▶ _TO DO_
Isolate every line in the records below with "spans" in it.

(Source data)
···

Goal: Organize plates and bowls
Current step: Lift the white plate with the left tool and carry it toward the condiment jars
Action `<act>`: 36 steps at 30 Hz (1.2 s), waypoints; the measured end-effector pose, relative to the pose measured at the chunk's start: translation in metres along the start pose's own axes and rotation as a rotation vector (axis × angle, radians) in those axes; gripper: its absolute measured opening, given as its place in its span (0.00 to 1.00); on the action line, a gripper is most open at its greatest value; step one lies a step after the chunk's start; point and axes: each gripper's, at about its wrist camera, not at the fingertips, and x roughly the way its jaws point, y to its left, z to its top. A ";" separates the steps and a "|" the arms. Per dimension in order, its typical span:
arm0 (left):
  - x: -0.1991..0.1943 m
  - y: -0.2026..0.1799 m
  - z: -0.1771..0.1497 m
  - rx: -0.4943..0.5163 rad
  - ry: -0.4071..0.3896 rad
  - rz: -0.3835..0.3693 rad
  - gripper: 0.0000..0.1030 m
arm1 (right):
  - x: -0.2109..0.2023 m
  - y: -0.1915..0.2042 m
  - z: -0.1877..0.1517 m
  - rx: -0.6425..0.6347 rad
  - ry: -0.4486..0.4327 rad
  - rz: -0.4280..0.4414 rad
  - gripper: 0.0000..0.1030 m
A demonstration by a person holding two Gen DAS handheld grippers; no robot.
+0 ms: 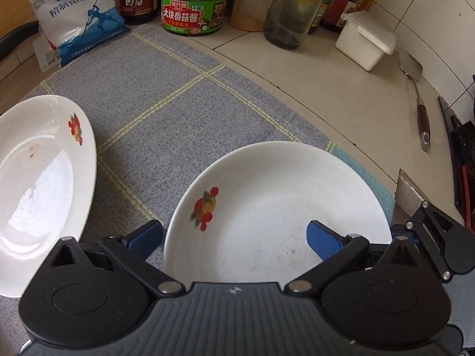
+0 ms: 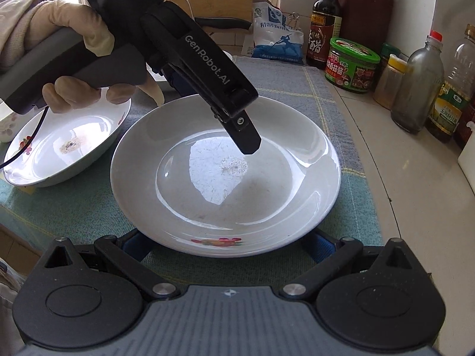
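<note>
Left gripper [image 1: 234, 238], jaws wide, straddles the near plate's [image 1: 276, 204] rim for lifting; right gripper [image 2: 228, 244] wide, rim between its fingers; second plate [image 1: 38, 184] at the mat's [image 1: 166, 95] left edge awaits stacking

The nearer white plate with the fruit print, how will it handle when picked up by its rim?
The plate looks rigid glazed ceramic, probably slippery: it shows glare. Likely fragile. Its raised rim gives some purchase.

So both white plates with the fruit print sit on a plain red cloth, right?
Not quite: the two white fruit-print plates sit on a blue-grey cloth with pale yellow check lines, not a plain red one. The left wrist view shows it best.
</note>
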 end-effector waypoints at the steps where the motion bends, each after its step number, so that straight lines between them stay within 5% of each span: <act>1: 0.001 0.001 0.001 0.001 -0.004 0.001 0.99 | 0.000 0.000 0.000 0.000 0.001 0.000 1.00; 7: 0.004 0.006 0.009 -0.008 0.013 -0.010 1.00 | -0.001 0.000 -0.004 0.005 -0.026 -0.001 1.00; 16: 0.010 -0.009 0.004 0.179 0.057 0.036 1.00 | -0.003 0.001 -0.009 0.002 -0.069 0.000 1.00; 28: 0.007 0.000 0.016 0.182 0.099 -0.086 0.97 | -0.001 -0.003 -0.008 -0.053 -0.087 0.042 1.00; 36: 0.009 0.005 0.028 0.191 0.153 -0.148 0.83 | -0.001 -0.003 -0.008 -0.071 -0.095 0.056 1.00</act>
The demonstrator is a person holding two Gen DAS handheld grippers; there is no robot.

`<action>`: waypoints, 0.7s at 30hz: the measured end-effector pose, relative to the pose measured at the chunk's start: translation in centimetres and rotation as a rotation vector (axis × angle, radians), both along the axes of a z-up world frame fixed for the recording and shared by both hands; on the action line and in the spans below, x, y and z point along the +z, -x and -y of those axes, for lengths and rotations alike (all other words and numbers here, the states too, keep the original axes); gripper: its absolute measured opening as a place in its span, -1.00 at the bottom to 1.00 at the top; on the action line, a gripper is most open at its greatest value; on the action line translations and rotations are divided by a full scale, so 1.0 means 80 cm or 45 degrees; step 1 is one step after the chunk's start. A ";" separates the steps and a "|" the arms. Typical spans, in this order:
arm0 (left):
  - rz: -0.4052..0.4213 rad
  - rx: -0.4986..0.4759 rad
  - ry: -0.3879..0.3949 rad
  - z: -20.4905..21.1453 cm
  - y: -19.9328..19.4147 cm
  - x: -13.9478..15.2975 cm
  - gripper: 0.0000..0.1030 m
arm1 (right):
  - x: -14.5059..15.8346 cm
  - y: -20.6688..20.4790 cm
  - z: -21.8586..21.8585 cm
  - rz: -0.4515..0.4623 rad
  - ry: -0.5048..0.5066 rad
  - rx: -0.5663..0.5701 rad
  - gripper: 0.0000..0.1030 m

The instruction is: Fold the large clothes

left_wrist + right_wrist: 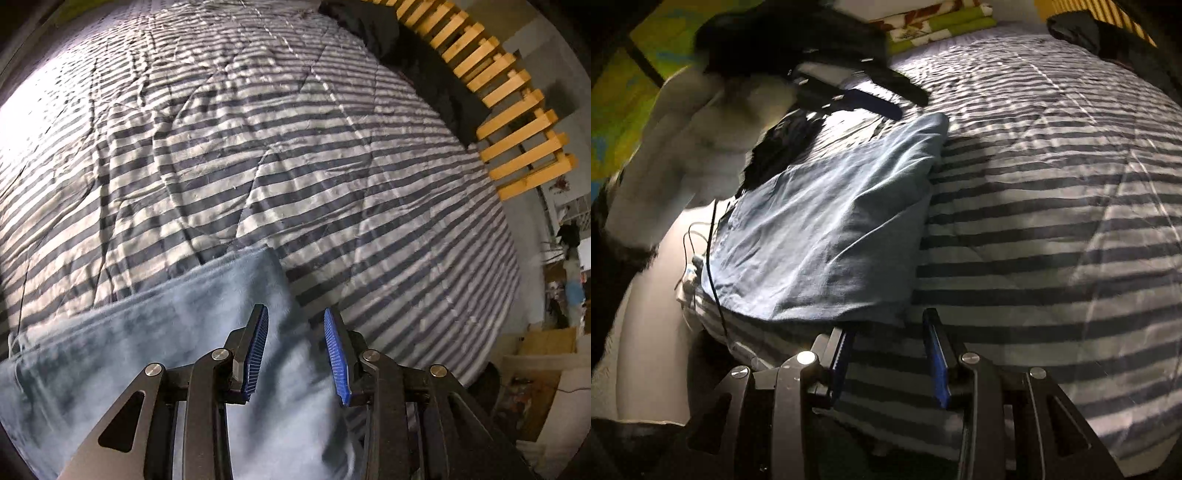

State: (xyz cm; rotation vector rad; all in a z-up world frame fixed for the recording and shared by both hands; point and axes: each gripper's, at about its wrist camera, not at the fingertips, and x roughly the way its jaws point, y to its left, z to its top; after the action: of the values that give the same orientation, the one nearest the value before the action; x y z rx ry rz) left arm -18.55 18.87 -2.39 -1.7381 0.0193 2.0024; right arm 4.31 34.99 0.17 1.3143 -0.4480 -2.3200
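The blue cloth (827,236) lies in a folded pile on the striped quilt (332,166), so it has a soft flat place to be folded. Nearest, the right tongs (888,354) hang open just before the cloth's edge, holding nothing. The left tongs (295,350) hang open over the cloth. Past the cloth, more quilt, then wooden slats (517,122).

1 blue garment (827,229) is lying on 1 grey-and-white striped quilt (332,166), which is covering 1 bed. 1 dark garment (417,62) is sitting along the far edge, beside 1 wooden slatted rail (509,96). 2 claws are showing: the left claw (295,354) and the right claw (888,363), each carrying 2 blue ribbed pads, 4 in all. 1 stack of green-patterned folded bedding (934,26) is resting at the head of the bed. 1 thin black cable (711,258) is hanging at the bedside.
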 end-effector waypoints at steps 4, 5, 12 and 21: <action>0.035 0.014 0.059 -0.004 0.015 -0.034 -0.42 | -0.007 0.001 0.004 -0.029 -0.021 0.008 -0.48; 0.036 0.018 0.070 -0.004 0.017 -0.039 -0.44 | -0.007 0.001 0.005 -0.044 -0.022 0.009 -0.75; 0.026 -0.026 0.074 -0.008 0.018 -0.049 -0.49 | 0.031 -0.029 0.003 -0.208 -0.035 -0.013 -0.89; -0.017 0.072 -0.018 0.023 0.036 -0.032 -0.65 | 0.004 -0.027 -0.005 -0.065 0.009 0.021 -0.89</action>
State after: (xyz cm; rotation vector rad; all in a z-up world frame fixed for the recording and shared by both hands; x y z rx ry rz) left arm -21.40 17.06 -4.93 -1.7343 -0.0401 2.0492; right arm 6.46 35.36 0.47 1.2483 -0.4274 -2.3306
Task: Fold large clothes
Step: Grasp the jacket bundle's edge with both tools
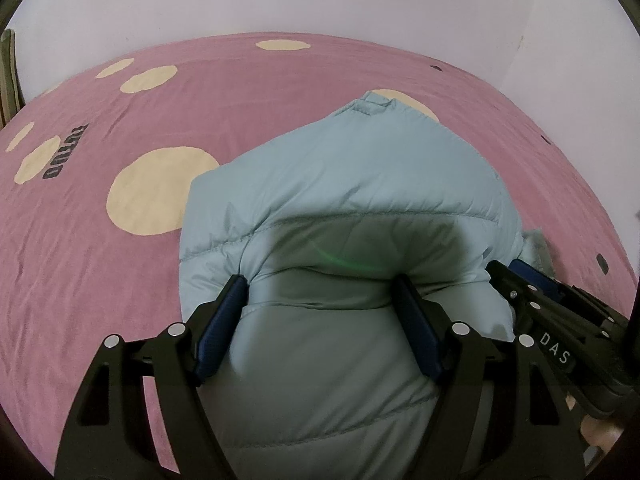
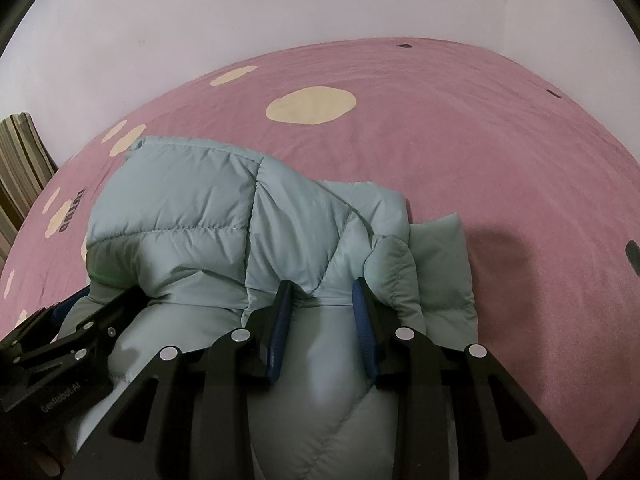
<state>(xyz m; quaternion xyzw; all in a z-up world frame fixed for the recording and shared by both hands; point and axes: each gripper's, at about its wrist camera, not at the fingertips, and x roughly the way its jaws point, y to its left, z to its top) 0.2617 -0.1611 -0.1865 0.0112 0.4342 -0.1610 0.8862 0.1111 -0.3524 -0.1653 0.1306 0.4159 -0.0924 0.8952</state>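
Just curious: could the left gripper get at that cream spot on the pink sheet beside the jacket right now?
Probably not right away: the left gripper has the puffy jacket bulging between its fingers. The cream spot itself lies uncovered.

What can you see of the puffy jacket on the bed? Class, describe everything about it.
The jacket is pale blue-green, quilted in stitched, padded panels of smooth, slightly shiny fabric. It lies bunched and partly folded on the pink bedspread with cream spots. A flat padded part sticks out on the right wrist view's right side. The right gripper pinches a bulging fold; the left gripper straddles a wider fold, and whether its pads press cannot be told.
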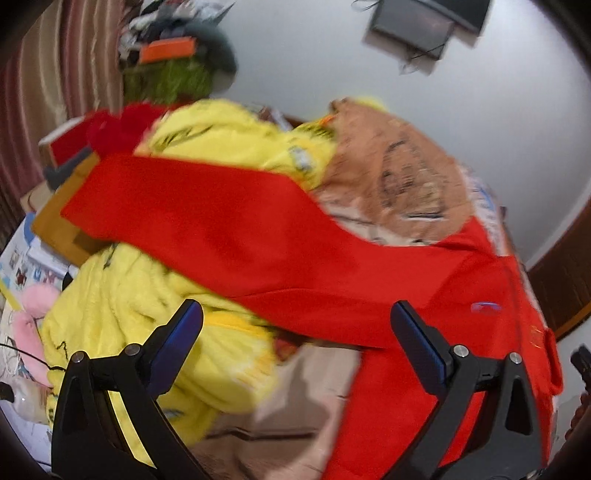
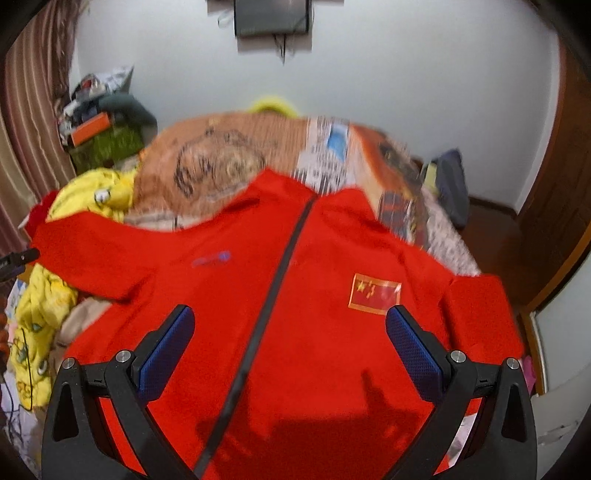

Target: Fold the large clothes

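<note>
A red zip jacket (image 2: 295, 306) lies front up on the bed, dark zipper down its middle, a flag patch (image 2: 375, 292) on one chest side and a small blue logo on the other. One sleeve (image 1: 207, 218) stretches out to the left over a yellow fleece garment (image 1: 147, 314). My left gripper (image 1: 295, 325) is open above the sleeve and the yellow fleece, holding nothing. My right gripper (image 2: 290, 326) is open above the jacket's chest, astride the zipper, with nothing between its fingers.
A brown printed blanket (image 2: 221, 158) and newsprint-patterned bedding (image 2: 325, 155) lie beyond the jacket. Clutter with an orange box (image 2: 90, 133) is piled at the back left by striped curtains. A wall screen (image 2: 271, 16) hangs above. A pink soft item (image 1: 33, 314) lies at the left.
</note>
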A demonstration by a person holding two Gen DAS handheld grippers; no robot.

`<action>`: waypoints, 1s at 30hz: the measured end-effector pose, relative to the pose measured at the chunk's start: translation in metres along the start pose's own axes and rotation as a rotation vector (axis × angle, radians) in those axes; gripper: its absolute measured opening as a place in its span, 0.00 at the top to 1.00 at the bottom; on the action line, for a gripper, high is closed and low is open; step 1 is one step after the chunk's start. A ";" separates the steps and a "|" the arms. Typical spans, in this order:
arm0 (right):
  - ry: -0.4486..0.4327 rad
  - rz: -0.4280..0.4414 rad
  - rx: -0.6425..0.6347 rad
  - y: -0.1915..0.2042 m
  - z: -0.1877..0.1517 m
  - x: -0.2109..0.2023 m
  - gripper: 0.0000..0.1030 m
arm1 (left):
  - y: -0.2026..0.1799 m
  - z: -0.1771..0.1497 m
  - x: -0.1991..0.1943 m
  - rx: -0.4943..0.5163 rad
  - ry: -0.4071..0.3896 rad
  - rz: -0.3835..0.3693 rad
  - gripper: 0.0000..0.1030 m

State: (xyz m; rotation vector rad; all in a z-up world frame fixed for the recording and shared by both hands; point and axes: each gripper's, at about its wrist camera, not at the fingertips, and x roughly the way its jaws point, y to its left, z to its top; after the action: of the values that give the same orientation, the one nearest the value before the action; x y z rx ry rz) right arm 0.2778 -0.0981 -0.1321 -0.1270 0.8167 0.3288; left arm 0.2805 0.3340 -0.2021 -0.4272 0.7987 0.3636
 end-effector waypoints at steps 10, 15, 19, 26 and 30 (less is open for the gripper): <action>0.130 -0.017 0.023 -0.011 -0.023 0.019 0.00 | 0.081 0.012 0.065 -0.255 0.111 -0.110 0.25; 0.139 -0.018 0.020 -0.012 -0.017 0.030 0.00 | 0.095 0.025 0.077 -0.329 0.091 -0.106 0.38; 0.144 -0.020 0.015 -0.013 -0.014 0.034 0.00 | 0.092 0.037 0.080 -0.299 0.079 0.003 0.70; 0.126 -0.012 0.034 -0.019 -0.013 0.026 0.00 | 0.061 0.054 0.057 -0.120 0.036 0.178 0.95; 0.109 -0.014 0.047 -0.024 -0.012 0.017 0.00 | 0.019 0.072 0.017 -0.014 -0.076 0.183 0.95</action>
State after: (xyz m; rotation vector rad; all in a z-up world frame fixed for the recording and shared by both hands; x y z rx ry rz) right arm 0.2888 -0.1198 -0.1530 -0.1076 0.9304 0.2912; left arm 0.3260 0.3882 -0.1745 -0.3518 0.7637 0.5532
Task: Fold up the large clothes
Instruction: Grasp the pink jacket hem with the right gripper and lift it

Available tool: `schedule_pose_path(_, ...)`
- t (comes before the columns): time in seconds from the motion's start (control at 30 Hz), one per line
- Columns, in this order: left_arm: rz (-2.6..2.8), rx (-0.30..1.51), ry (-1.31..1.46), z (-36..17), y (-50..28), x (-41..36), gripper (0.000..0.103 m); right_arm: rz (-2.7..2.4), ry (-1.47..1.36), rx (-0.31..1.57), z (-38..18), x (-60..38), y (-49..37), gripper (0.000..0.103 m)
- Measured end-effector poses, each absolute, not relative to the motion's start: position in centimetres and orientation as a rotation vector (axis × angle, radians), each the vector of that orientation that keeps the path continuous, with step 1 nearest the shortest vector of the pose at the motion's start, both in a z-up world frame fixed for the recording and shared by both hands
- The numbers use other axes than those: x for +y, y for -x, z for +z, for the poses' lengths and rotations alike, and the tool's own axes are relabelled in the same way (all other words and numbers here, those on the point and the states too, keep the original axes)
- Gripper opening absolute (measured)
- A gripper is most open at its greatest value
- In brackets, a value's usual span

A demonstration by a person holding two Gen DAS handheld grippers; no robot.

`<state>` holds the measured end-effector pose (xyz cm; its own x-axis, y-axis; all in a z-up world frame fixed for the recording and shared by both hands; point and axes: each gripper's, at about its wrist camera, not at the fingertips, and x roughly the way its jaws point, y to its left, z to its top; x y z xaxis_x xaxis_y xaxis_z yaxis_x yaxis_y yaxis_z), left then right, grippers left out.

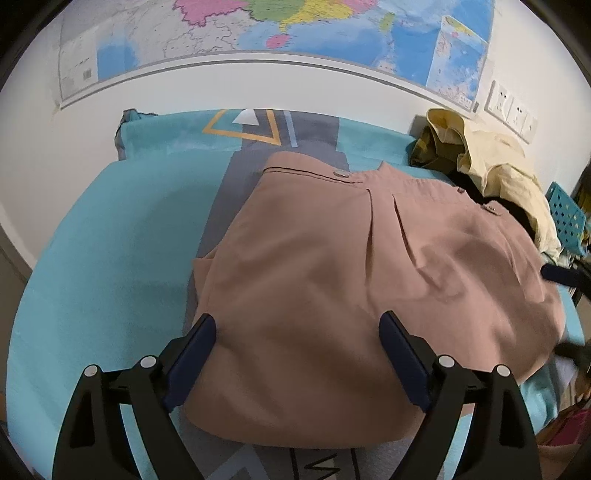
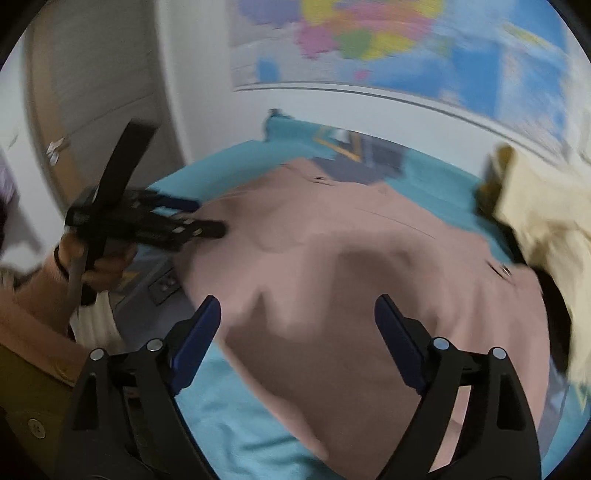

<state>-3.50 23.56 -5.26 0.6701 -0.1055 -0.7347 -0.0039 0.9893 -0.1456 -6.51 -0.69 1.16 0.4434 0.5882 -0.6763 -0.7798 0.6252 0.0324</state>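
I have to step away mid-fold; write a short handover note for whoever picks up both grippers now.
Left gripper: open, holding nothing, over the near part of the pink garment.
Right gripper: open, holding nothing, also over it.
The pink garment lies spread on the teal bed, buttoned edge toward the wall. A yellow garment is piled at the far right.
Done: garment laid fairly flat.
Left: grasp an edge and start folding; then the yellow one.

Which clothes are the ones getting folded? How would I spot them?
Look at the teal bed under the wall map. The pink garment lies spread flat across its middle. Unlike the crumpled yellow clothes piled beside it, it is smooth with metal snaps.
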Motion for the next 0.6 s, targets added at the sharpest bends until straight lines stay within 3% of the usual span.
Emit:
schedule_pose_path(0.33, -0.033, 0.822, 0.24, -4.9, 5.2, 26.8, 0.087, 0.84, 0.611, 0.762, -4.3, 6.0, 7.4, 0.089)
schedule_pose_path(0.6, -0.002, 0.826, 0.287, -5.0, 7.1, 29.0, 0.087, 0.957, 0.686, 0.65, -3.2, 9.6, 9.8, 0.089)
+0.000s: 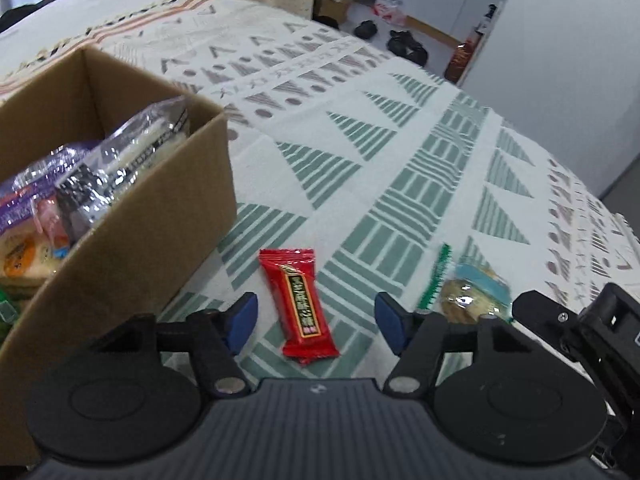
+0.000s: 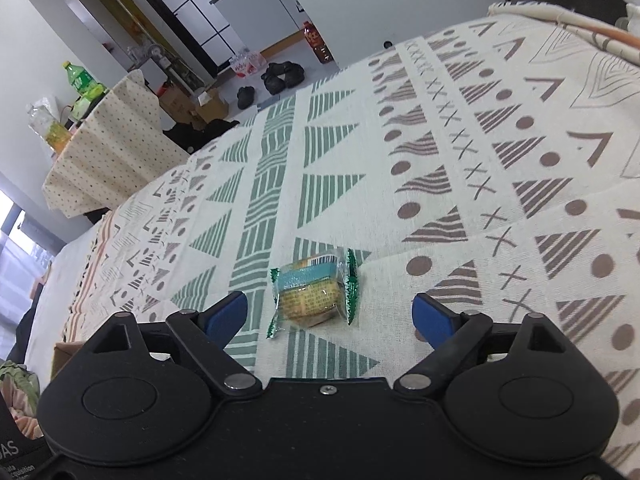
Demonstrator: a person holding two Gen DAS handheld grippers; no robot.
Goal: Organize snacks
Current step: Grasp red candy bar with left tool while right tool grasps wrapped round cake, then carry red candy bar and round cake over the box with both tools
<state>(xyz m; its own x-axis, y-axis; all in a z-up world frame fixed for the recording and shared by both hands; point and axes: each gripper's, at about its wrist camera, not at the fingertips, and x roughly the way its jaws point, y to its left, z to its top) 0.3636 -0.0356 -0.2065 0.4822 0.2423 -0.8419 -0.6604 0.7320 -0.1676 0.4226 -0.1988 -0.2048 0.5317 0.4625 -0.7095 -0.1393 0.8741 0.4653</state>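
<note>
A red snack bar (image 1: 298,306) with a black label lies flat on the patterned cloth, between the blue pads of my left gripper (image 1: 314,320); the pads stand apart from it on both sides. A cardboard box (image 1: 132,240) at the left holds several wrapped snacks (image 1: 100,176). A clear-wrapped yellow cake with green crimped ends (image 2: 314,294) lies on the cloth between the pads of my right gripper (image 2: 330,314), neither pad touching it. The same cake (image 1: 468,292) shows blurred at the right of the left wrist view, beside the other gripper's black body (image 1: 600,328).
The patterned cloth (image 2: 460,160) spreads far beyond both snacks. A small draped table with bottles (image 2: 80,92) stands past the cloth's edge. Dark shoes and bags (image 1: 404,42) lie on the floor further off.
</note>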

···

▶ _EXERCISE OUTPUT_
`<action>`: waypoints, 0.7s at 30hz: the measured end-effector pose, relative to the pose measured at the chunk's start: translation in centimetres and rotation as a rotation vector (axis × angle, radians), both along the axes of a z-up world frame fixed for the recording and shared by both hands; on the action line and in the spans below, x, y and z point along the +z, -x and -y of those axes, for lengths and rotations alike (all other words and numbers here, the states too, keep the original axes); gripper: its absolute measured opening as a place in its span, -1.00 at the bottom to 1.00 at the top; on the action line, a gripper is most open at its greatest value; on the action line translations and rotations are divided by a full scale, so 1.0 means 80 cm or 45 degrees; step 1 is one step after the chunk's start. A ";" separates the steps and a "|" the arms. Typical spans, in this order:
`<action>`: waypoints, 1s at 30hz: the measured end-effector pose, relative to the pose measured at the chunk's start: translation in metres along the start pose's own axes and rotation as a rotation vector (axis × angle, radians) in those axes; gripper: its absolute measured opening as a place in its span, 0.00 at the top to 1.00 at the bottom; on the action line, for a gripper, high is closed and low is open; step 1 is one step after the chunk's start. A ";" separates the steps and a "|" the arms. Typical spans, in this order:

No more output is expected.